We had pre-booked a group tour with commentary before the New Year. Many people complained that they couldn't get tickets upon arriving in Xi'an. Fortunately, we had made advance reservations for these major attractions.
Tip: If you want to visit Lishan Garden, don't follow the crowd. We followed the flow and exited the scenic area, missing Lishan Garden.
Getting a taxi back was quite convenient; we could hail a ride immediately outside the scenic area.
We rested in the afternoon and went to see the Bell Tower, Drum Tower, and the City Wall in the evening. Because Xi'an was a sub-venue for this year's Spring Festival Gala, the City Wall was especially crowded. We hadn't bought tickets in advance, and by the time we arrived, they were sold out. We could only purchase tickets for the 16th, but unfortunately, we had to go home on the 16th.
[Day 5]: Academy Gate / Daming Palace
We originally wanted to go to Tang Paradise, but we heard it was extremely crowded. In the end, we went to Daming Palace, which was indeed very large.
Daming Palace was the political center and national symbol of the Tang Dynasty, located on the Longshou Plateau north of the Tang capital Chang'an (present-day Xi'an). It was the largest of the three main palaces of Chang'an (Daming Palace, Taiji Palace, and Xingqing Palace), also called the "Eastern Palace." Starting from Emperor Gaozong of Tang, 17 Tang emperors conducted state affairs there over a period of more than 240 years. Daming Palace was the most magnificent palace complex of the Tang Empire and the largest palace complex in the world at that time.
[Day 6]: Xi'an Museum / Small Wild Goose Pagoda
The Shaanxi History Museum was really hard to book; we tried for a week and couldn't get tickets. So we switched to the Xi'an Museum.
Xi'an Museum is a museum in Xi'an, Shaanxi, that integrates a museum, historical sites, and urban gardens. It opened to the public in 2007. It is famous for its precious cultural relics, a thousand-year-old pagoda from the Tang Dynasty, the melodious morning bell of the Yan Pagoda, and beautiful garden landscapes.
Xi'an Museum is located in the south of Xi'an city, covering about 245 mu (about 16 hectares). It consists of three parts: the museum area, the Small Wild Goose Pagoda (Jianfu Temple) historical scenic area, and the garden sightseeing area—unique among domestic museums.
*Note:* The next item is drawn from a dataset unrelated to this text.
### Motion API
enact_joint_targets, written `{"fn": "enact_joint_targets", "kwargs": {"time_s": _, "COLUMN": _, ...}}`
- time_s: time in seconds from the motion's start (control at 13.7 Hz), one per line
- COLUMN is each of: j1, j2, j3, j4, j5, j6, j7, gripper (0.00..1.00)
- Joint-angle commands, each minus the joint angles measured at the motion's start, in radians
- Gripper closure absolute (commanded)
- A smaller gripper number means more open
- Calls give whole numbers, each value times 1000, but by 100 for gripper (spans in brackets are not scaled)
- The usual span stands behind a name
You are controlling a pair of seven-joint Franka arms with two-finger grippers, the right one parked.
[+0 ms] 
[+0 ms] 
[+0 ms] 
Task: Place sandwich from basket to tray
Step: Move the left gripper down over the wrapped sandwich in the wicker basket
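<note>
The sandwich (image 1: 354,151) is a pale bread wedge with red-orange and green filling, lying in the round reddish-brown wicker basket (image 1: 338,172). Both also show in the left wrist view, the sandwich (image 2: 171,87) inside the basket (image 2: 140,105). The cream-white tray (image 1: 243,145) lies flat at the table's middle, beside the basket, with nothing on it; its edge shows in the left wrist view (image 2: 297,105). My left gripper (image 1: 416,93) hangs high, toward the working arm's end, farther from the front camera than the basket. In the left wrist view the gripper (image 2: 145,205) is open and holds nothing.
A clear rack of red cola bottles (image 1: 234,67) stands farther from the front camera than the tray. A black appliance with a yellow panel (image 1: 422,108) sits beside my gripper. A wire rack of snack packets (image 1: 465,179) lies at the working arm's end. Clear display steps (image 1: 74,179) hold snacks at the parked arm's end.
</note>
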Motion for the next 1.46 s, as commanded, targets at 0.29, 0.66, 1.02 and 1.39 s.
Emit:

Xi'an Museum officially opened on May 18, 2007, "International Museum Day."
The Small Wild Goose Pagoda, also known as "Jianfu Temple Pagoda," is located inside Jianfu Temple in Anren Ward of Chang'an (now in the southern suburbs of Xi'an). It was built during the Jinglong period of the Tang Dynasty and, together with the Giant Wild Goose Pagoda, is an important landmark of Chang'an preserved to this day. The Small Wild Goose Pagoda is a typical example of early Chinese square, dense-eave brick pagodas. Originally 15 stories, it now has 13 stories, standing 43.4 meters tall. It is a graceful pagoda, a heritage of Tang Dynasty Buddhist architecture, and a symbol of the integration of Buddhism into the Central Plains and its assimilation into Han Chinese culture.